Output the full listing word for word.

------------------------

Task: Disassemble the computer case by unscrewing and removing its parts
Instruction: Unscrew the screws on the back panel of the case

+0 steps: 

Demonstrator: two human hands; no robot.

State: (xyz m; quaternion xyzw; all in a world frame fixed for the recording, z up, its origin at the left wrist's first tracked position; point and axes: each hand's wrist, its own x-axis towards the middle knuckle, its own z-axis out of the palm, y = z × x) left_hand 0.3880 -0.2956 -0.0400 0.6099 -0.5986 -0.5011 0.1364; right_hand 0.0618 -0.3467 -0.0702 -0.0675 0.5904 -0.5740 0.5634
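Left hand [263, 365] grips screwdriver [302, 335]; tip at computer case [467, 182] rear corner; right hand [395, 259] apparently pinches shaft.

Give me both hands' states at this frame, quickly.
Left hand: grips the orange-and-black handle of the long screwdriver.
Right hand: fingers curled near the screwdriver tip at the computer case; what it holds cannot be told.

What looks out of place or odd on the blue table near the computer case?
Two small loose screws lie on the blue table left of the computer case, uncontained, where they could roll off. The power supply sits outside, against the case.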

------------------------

### Result of the task
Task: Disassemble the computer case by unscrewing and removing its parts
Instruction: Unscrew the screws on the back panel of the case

+0 steps: 

Demonstrator: two human hands; no robot.

State: (xyz m; quaternion xyzw; all in a world frame fixed for the recording, z up, its origin at the left wrist's first tracked position; point and axes: each hand's wrist, its own x-axis towards the middle knuckle, its own z-axis out of the palm, y = z × x) left_hand 0.3880 -0.2956 -0.0400 0.6099 -0.5986 -0.5011 0.1364; right_hand 0.0618 -0.3467 -0.0702 -0.0675 0.5904 -0.5740 0.5634
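Left hand [263, 365] grips screwdriver [302, 335]; tip at computer case [467, 182] rear corner; right hand [395, 259] apparently pinches shaft.

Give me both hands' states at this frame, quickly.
Left hand: grips the orange-and-black handle of the long screwdriver.
Right hand: fingers curled near the screwdriver tip at the computer case; what it holds cannot be told.

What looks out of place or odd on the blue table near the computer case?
Two small loose screws lie on the blue table left of the computer case, uncontained, where they could roll off. The power supply sits outside, against the case.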

What the exercise asked for is now complete.